Pero hazlo en tus términos, cuando estés lista.
No porque ella apareció y te hizo sentir obligada —se puso de pie, acortando algo de la distancia entre nosotros—.
Has pasado años construyendo una vida donde nadie te controla.
No le devuelvas ese poder solo porque comparte tu ADN.
Estudié su rostro: la mandíbula afilada, la expresión controlada que lentamente aprendía a quebrarse, los ojos que una vez me miraron con fría indiferencia y ahora contenían algo que me aterrorizaba más que su crueldad pasada.
Esperanza.
—De acuerdo —dije finalmente—.
Lo pensaré.
Pero a mi ritmo.
—Es todo lo que pido —dudó, luego añadió:
— ¿Y Aria?
Lo que decidas…
estoy aquí.
No para influir en tu elección, solo…
para estar presente.
Asentí, sin confiar en mi voz.
Porque lo más peligroso del arco de redención de Damien Blackwood no era que pudiera fallar.

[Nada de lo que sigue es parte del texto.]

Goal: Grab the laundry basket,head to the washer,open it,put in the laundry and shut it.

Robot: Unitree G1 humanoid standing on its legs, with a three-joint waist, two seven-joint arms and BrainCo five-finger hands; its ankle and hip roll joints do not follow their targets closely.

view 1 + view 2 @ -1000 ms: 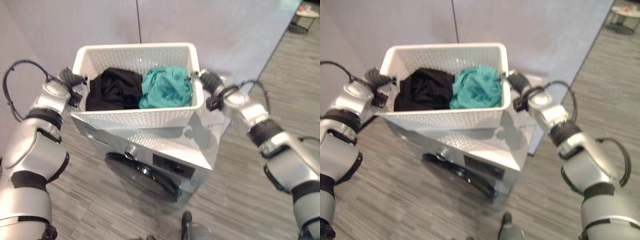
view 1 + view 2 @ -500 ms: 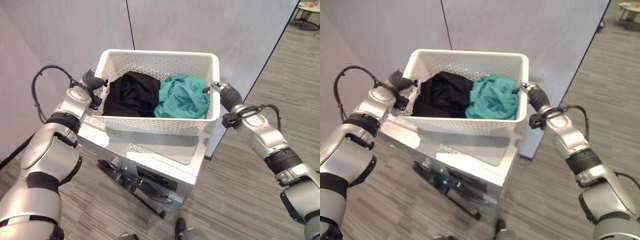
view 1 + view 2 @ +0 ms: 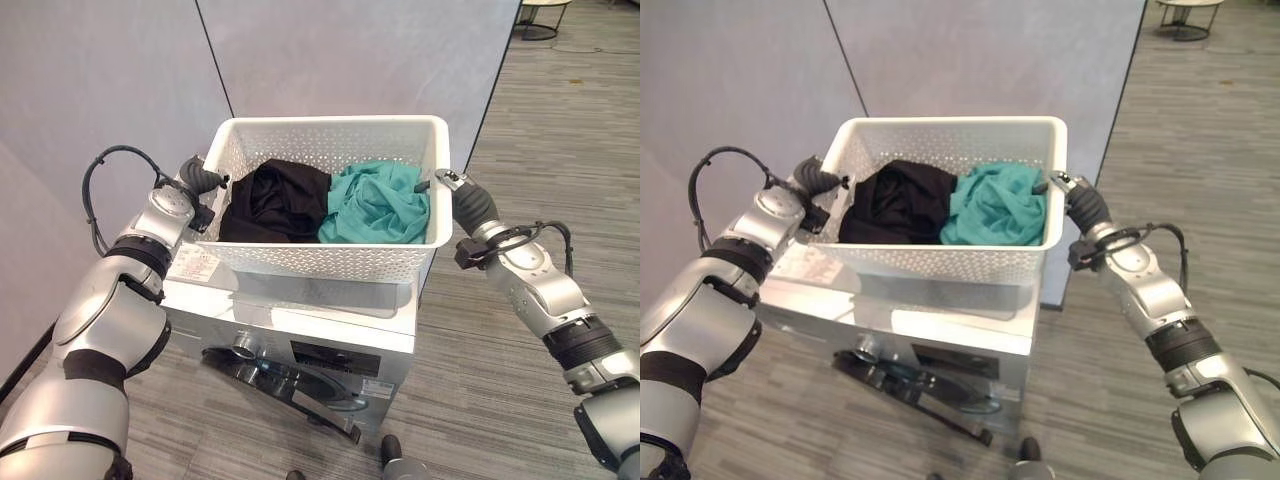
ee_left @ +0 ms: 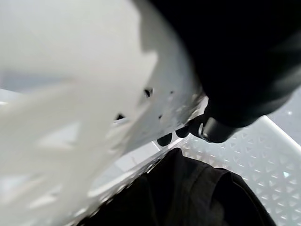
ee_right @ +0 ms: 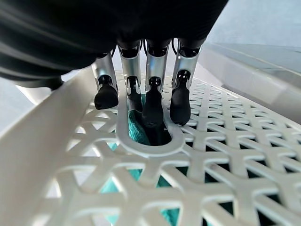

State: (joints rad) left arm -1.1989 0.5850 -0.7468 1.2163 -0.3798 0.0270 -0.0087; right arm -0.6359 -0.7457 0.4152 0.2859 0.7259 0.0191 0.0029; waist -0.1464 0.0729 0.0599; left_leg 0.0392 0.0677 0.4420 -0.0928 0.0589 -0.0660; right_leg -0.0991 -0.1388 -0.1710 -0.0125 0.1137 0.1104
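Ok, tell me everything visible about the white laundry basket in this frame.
The laundry basket is white perforated plastic, rectangular, with a rolled rim and a slot handle at each end. It sits upright over the top of the silver washer. Inside lie a black garment on the robot's left and a teal garment on its right. The left hand grips one end, and the right hand hooks its fingers through the other handle slot.

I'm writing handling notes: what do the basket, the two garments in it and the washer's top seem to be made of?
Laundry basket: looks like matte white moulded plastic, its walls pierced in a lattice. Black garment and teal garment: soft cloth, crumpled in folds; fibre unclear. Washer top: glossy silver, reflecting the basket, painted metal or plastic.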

Era que realmente pudiera tener éxito.
Y no sabía si era lo suficientemente fuerte para sobrevivir a enamorarme de él por segunda vez.
Esa tarde…
Estaba ayudando a Noah a construir un fuerte de mantas en la sala cuando llamaron desde recepción.
—¿Señorita Monroe?
Hay una mujer aquí para verla.
Dice que es su hermana.
Se me heló la sangre.
—Dígale que no estoy disponible.
—Ya lo hice, señora.
Dice que esperará.
Lleva aquí dos horas.
Dos horas.
Vivian había estado sentada en el vestíbulo durante dos horas.
—Bajaré enseguida —colgué y miré a Damien, que trabajaba en su portátil cerca de allí—.
Vivian está abajo.
Levantó la cabeza de golpe, y vi cómo el color abandonaba su rostro.
—¿Qué?
—Aparentemente lleva esperando dos horas —agarré mi teléfono, estudiando su reacción—.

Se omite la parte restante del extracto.